PE0SAT · May 15, 2026, 2:53pm

Can you share some details on how the sigmf data and meta is created.

Jan | PE0SAT

mhuebner · May 18, 2026, 2:09pm

Sure, with pleasure.

I use the sigmf-python packet. With that one, it is fairly easy to generate the correct meta-data. It even calculates your the SHA512sum of the iq-data and give you the option to validate everything.

I published the script I currently use in production here:

Please feel free to re-publish your changes, or send them to me, if you do any. I would be especially interested in integrating or using a native way for the find_baudrate.py script, which is currently borrowed from the sa2kng docker stack.

If github is easier for you, I can publish it there too.

PE0SAT · May 18, 2026, 2:22pm

Thanks for sharing this code.

I will have a look at it and see how I can integrate it.

Github would indeed be easy, at the same time I understand the choice for codeberg.org, maybe a good moment to create an account at codeberg.

Jan | PE0SAT

frovelli · May 22, 2026, 9:49am

I had a quick look at the repository.

For now I would not touch the sample-rate detection part without understanding the station setup better.

A small low-risk contribution could be documentation around sigmf_packer.py: expected SatNOGS post-script arguments, required environment variables, generated .sigmf-data/.sigmf-meta/.tar.zst archive layout, and the current find_samp_rate.py dependency.

I also noticed two small pyproject details: the package name seems to have a typo, and requests/urllib3 are imported by the script but not listed as dependencies.

That kind of cleanup may make the script easier for others to inspect or reuse, without changing the working station-side behavior.

F.

mhuebner · May 24, 2026, 10:08pm

Thank you very much for the review and your feedback.

Very good catches with the packet title typo and the missing dependencies. I just added those.
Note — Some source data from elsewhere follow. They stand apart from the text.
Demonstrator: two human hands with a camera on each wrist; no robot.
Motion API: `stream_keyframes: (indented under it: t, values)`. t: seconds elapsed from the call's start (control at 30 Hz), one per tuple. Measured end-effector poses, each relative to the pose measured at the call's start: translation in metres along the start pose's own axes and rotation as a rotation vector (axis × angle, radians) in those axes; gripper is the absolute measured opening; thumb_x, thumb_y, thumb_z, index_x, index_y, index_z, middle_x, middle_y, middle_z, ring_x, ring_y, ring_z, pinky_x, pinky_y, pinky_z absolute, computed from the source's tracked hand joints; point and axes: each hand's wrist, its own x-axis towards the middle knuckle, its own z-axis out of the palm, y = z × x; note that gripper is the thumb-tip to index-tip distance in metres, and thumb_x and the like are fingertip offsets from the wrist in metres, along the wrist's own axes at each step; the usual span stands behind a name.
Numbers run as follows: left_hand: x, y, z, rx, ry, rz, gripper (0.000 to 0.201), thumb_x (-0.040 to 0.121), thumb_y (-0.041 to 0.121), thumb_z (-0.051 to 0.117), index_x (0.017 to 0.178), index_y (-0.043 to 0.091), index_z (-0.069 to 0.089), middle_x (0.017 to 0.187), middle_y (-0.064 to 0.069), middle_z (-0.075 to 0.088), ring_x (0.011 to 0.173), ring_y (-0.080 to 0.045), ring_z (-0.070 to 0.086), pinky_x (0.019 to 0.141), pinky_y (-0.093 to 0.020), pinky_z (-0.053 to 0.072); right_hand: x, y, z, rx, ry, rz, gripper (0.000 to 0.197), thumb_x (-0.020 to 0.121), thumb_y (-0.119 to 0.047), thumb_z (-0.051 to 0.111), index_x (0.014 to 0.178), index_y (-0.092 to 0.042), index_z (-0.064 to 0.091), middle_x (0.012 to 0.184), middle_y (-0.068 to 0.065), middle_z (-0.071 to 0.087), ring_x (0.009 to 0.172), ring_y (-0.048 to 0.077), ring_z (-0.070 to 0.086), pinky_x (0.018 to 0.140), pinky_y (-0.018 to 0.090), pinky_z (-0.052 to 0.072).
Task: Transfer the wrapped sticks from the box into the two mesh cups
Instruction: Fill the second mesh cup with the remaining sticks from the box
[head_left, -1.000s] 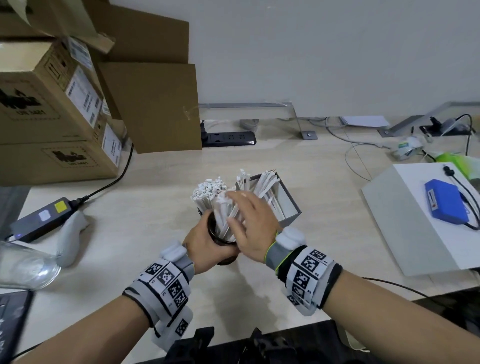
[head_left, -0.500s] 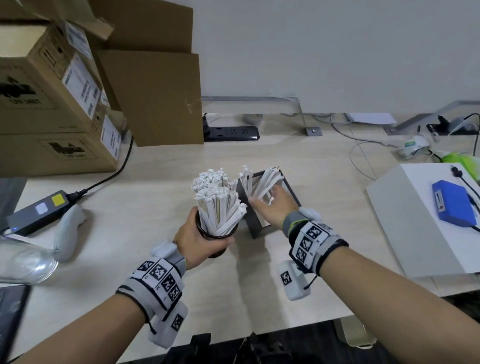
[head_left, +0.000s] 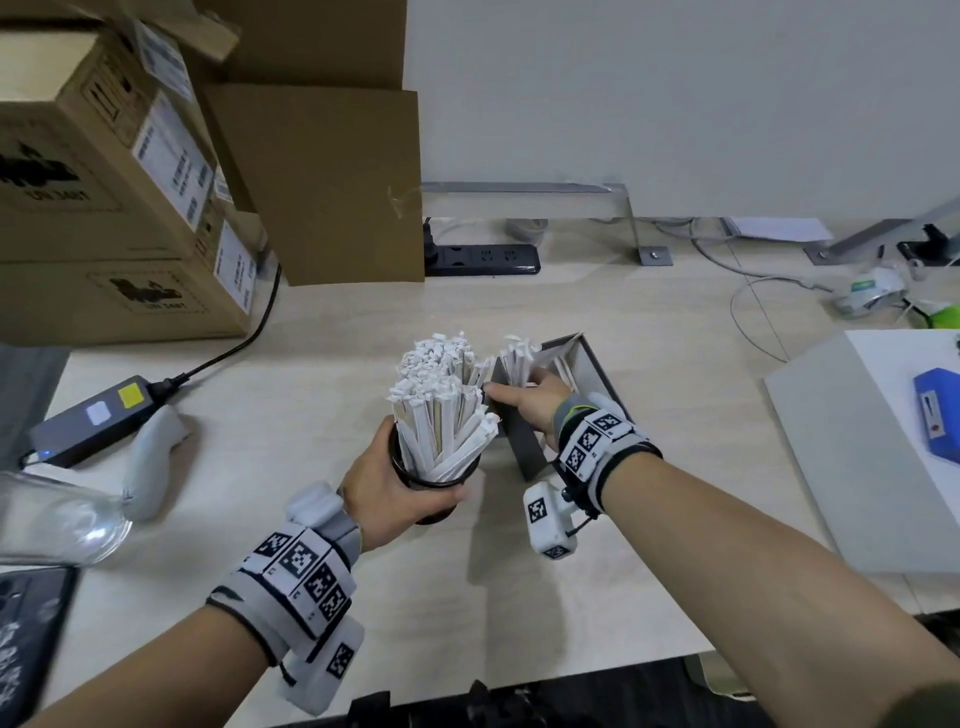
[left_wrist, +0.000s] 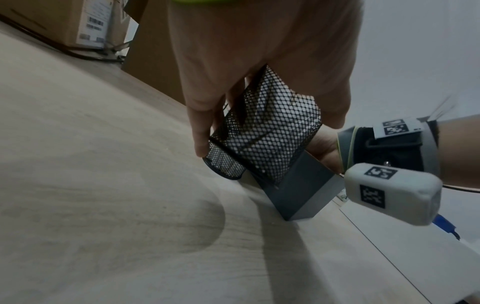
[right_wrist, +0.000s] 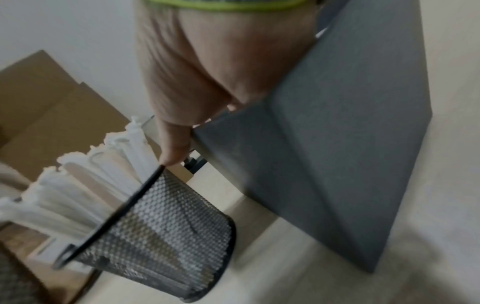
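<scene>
Gripping a black mesh cup (head_left: 434, 493) packed with paper-wrapped sticks (head_left: 441, 410), the person's left hand (head_left: 395, 488) holds it tilted just beside a grey box (head_left: 524, 452) near the middle of the table (head_left: 311, 415). The right hand (head_left: 535, 402) reaches into the box among the remaining sticks (head_left: 519, 358); whether its fingers grasp any cannot be told.

Both forearms are bare. Each wrist wears a grey band (head_left: 306, 566) with black-white square markers, and a small white marker block (head_left: 548, 525) hangs below the right wrist.
</scene>
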Motion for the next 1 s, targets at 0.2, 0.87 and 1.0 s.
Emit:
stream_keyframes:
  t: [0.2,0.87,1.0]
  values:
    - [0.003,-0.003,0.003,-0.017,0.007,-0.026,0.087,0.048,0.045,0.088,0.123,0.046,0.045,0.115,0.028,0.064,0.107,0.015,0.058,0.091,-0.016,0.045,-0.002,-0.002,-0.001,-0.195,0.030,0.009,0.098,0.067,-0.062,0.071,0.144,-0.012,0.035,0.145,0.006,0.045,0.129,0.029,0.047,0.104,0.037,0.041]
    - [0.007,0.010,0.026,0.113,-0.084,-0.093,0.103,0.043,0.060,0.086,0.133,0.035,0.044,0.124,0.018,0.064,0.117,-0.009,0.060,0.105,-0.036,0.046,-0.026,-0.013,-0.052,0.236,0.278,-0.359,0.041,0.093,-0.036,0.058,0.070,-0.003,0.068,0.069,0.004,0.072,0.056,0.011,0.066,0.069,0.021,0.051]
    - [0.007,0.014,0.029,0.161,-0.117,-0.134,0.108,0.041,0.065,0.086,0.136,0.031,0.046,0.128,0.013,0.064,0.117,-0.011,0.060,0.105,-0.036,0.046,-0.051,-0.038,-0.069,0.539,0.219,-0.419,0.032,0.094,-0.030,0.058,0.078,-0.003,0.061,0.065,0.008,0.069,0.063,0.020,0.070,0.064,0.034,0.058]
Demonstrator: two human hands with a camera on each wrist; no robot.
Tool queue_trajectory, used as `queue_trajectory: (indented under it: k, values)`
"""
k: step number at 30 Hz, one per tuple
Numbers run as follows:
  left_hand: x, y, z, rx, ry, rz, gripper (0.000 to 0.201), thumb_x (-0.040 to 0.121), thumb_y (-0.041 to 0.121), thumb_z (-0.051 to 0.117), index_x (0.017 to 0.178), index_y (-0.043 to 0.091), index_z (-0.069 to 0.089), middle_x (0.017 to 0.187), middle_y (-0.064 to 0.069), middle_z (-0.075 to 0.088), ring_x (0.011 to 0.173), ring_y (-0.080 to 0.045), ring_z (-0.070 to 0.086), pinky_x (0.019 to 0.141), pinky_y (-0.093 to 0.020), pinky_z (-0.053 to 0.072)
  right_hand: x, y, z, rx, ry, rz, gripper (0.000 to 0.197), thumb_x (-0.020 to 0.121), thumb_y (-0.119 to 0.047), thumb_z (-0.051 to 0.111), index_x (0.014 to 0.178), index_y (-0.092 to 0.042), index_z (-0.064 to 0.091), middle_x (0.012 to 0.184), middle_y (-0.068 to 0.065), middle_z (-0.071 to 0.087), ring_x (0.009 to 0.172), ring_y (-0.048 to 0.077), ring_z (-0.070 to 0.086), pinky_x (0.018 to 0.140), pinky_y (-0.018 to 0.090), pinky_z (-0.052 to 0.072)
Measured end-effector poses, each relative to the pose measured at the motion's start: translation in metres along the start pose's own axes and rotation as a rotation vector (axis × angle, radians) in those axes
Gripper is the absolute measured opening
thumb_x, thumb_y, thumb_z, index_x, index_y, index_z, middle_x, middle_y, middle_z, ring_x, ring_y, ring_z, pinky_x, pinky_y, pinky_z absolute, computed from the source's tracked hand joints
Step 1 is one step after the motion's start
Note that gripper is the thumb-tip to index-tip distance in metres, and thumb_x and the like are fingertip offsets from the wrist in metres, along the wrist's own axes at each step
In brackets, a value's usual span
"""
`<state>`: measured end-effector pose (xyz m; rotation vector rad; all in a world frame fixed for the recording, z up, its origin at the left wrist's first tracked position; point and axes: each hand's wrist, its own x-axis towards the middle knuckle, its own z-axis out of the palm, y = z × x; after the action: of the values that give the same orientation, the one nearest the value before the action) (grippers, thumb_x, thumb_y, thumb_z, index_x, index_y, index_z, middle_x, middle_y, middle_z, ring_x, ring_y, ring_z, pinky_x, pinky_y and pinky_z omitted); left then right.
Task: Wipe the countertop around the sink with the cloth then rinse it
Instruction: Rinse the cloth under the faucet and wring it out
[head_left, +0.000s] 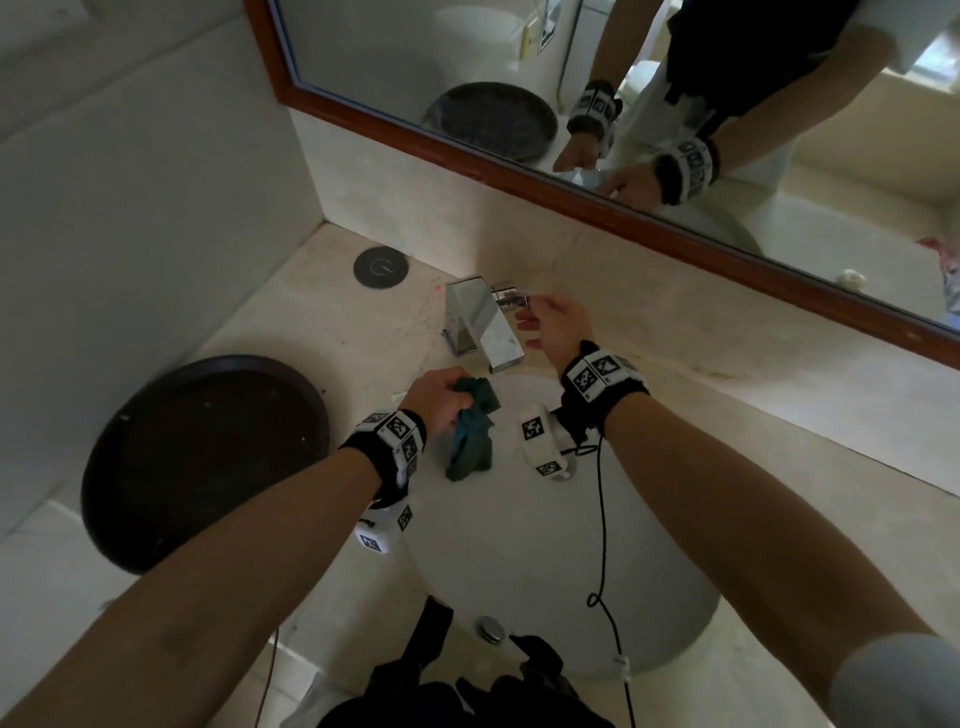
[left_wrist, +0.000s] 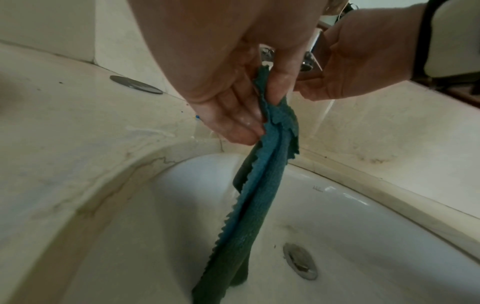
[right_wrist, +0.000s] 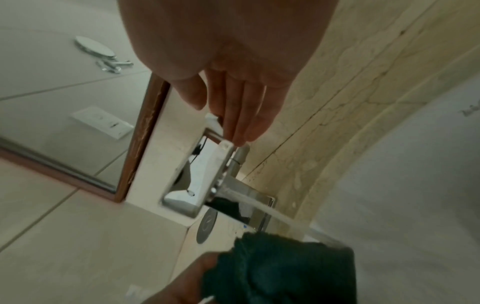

The post-script arguments are the standard ones, the satnogs client will call your script with. I’d love to have that interface somehow reformed (may have some json there), but atm it works that way.

I spend wuite some attention on the tar archive, so that it will indeed only contain the iq data and the sigmf meta file, without a top directory. I found it much cleaner and minimalistic that way.

Unfortunately, I forgot to mention, that my station runs directly, withouth the docker container, but the python app installed diretly via pip. That way, I assume that .env file and /tmp are accessible freely. Might be a bit more complex with the docker container boundaries, but shouldn’t be too difficult to adjust it accordingly.